Спрашивается, чем может быть оправдана фиксация внимания учащихся, еще не окрепших в овладении живой, яркой речью, — на канцелярских штампах? Возьмем, например, рекомендуемое «Методикой» упражнение в составлении телеграмм с оговорками: а) что «в работу над телеграммой долж-
[114]
но быть включено и изучение стандартных телеграфных бланков. Учащиеся должны осознать (!) рационализирующее (!) значение этих стандартов и получить умение разбираться в них и заполнять их по установленной форме» (стр. 121—121); б) что текст телеграммы характерен пропуском предлогов, личных местоимения, отсутствием обращений, отсутствием знаков препинания и т. п. Надо ли в этом упражнять учащихся? Изучение стандартных бланков или обращение «в почтовое отделение с просьбой вы­дать старые невостребованные телеграммы» (стр. 120) — какое все это имеет отношение к подлинным задачам обучения русскому языку в советской школе? Мы хотели бы авторам «Методики» напомнить слова Ф. И. Буслаева, сказанные им более семидесяти лет назад. Говоря о всякого рода «руководствах» по составлению деловых бумаг, Буслаев писал: «Не имея никакого научного достоинства, эти руководства содержат некоторую педагогическую ценность особенно для низших учебных заведений, откуда дети выходят прямо в купцы или ремесленники. Если учитель русского языка выучил своих учеников основательно обдумывать заданную тему, правильно располагать мысли, точно выражать оные, то ему уже вовсе не нужно будет и намекать, как пишутся ярлыки о продаже домов или найме комнат, выставляемые на воротах или на будке дворника. Следовательно, гимназия должна образовать в ученике уменье, способность; применение же остается на удел самой жизни: школа никак не может предупредить всех случаев, в коих понадобится ученику писать о том или другом» («О преподавании отечественного языка», стр. 162, изд. 2-е).

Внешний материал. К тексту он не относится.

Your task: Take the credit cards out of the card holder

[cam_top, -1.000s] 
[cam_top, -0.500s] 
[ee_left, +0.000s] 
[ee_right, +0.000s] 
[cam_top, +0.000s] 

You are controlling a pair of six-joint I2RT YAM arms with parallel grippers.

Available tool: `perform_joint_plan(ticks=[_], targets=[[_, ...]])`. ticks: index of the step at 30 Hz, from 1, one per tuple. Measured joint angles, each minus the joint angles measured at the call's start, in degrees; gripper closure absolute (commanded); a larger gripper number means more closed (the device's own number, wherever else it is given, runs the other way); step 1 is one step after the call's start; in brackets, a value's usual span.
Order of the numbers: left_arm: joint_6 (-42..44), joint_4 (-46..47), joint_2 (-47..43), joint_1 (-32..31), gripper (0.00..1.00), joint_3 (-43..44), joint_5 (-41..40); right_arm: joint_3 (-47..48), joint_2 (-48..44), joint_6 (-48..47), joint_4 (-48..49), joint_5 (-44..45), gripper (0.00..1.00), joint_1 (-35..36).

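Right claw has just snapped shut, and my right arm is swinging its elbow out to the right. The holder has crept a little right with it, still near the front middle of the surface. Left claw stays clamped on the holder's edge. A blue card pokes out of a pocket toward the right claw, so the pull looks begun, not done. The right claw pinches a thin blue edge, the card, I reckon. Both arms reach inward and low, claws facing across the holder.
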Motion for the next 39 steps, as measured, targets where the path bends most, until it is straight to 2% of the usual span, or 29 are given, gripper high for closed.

В соответствии с общей порочной установкой «Методики» преобладающее значение отводится сличному опыту» учащихся даже в таком деле, как обогащение словаря (стр. 91); «Основным источником, обогащающим запас детских понятий, а, следовательно, и слов являются личный опыт учащегося, устное и печатное слово». Такое же положение дано и в разделе «Материал и темы для сочинения» (стр. 108). «Основными источниками, доставляющими материал для устных рассказов и письменных сочинений учащихся, являются: личный опыт и переживания детей, литературные произведения, картина, творческое воображение». Таким образом, «устное и печатное слово», «литературное произведение» идут у авторов «Методики» позади «личного опыта», провозглашавшегося леваками всегда основою детского обучения. Характерно, что авторы под «литературными образцами» не всегда имеют в виду художественные произведения (см. раздел: «Работа над описанием», стр. 112); оказывается, что художественные описания могут служить лишь примером для составления описаний «производственных процессов, сельскохозяйственных машнн и пр.».

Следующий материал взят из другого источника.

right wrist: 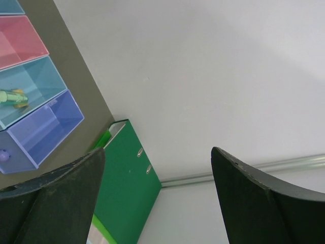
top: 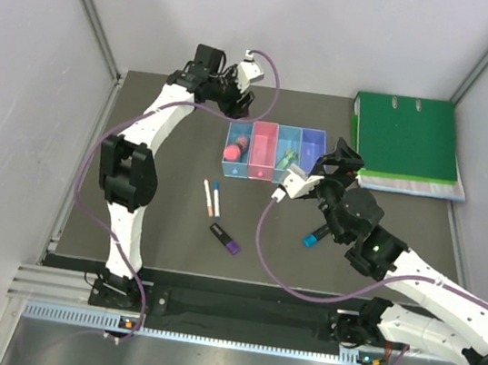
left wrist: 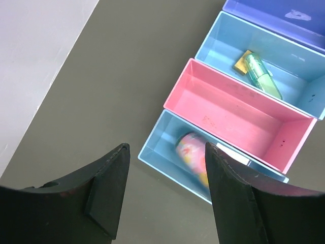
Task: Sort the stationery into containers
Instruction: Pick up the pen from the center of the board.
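Observation:
Four containers stand side by side: light blue bin (top: 228,167), pink bin (top: 263,149), blue bin (top: 277,174) and violet-blue bin (top: 312,145). A thick pink item (left wrist: 193,157), blurred, lies in the light blue bin (left wrist: 157,152). A mint green marker (left wrist: 261,76) and a tan eraser (left wrist: 242,61) lie in the blue bin (left wrist: 223,46). The pink bin (left wrist: 238,114) holds nothing. My left gripper (left wrist: 166,152) hangs open and empty above the light blue bin's end. My right gripper (top: 341,157) is open and empty beside the violet-blue bin. Two white pens (top: 212,196) and two black markers (top: 225,239) (top: 314,237) lie on the table.
A large green ring binder (top: 406,142) lies at the back right, close to my right gripper. White walls enclose the table on the left, back and right. My right arm stretches over the table's right half.

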`<action>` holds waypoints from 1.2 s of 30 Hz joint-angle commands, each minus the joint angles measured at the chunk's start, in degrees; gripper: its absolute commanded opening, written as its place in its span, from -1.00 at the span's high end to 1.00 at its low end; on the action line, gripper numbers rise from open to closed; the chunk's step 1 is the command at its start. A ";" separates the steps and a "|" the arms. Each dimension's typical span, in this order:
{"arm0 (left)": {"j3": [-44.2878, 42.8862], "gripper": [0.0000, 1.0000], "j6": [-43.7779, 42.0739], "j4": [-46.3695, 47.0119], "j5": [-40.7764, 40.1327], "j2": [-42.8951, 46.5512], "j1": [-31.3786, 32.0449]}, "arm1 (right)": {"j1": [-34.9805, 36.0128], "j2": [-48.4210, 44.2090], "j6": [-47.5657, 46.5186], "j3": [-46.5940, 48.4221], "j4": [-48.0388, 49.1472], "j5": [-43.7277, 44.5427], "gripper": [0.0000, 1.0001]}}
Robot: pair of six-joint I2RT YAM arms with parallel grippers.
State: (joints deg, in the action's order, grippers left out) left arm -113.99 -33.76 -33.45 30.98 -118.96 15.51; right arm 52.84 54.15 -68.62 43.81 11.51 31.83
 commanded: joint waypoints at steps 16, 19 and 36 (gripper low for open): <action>25.19 -0.33 -18.69 -12.33 -3.29 30.08 1.63 | -2.04 -5.98 12.78 8.39 -23.51 -7.29 -0.77; 36.01 -0.33 -25.21 -14.79 -7.07 38.17 4.00 | -2.39 -5.99 17.71 11.64 -41.68 -14.41 -0.86; 53.27 -0.34 -24.52 -16.73 -17.27 55.85 20.09 | -6.42 -3.27 6.93 3.83 -57.57 -29.80 -0.91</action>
State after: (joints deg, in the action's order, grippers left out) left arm -58.54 -59.09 -50.11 16.08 -63.75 35.18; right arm 49.74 50.13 -55.70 51.51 -47.46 6.72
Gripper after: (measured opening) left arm 0.672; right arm 0.955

А, ведь, кому не известно, что «личный опыт» учащихся, или, как предпочитают говорить авторы «Методики», — «основной источник, доставляющий материал для устных рассказов и письменных сочинений учащихся», не только не способствует обогащению лексического запаса учащихся, но, напротив, ограничивает их уже известными словами, держит; их в кругу привычных речевых оборотов и шаблонов.

Сказанное выше дает достаточное основание утверждать, что «Методика русского языка в начальной школе» Каноныкина, Костина и Щербаковой не может быть рекомендована как пособие. Она должна быть или коренным образом переработана, или же изъята из обращения.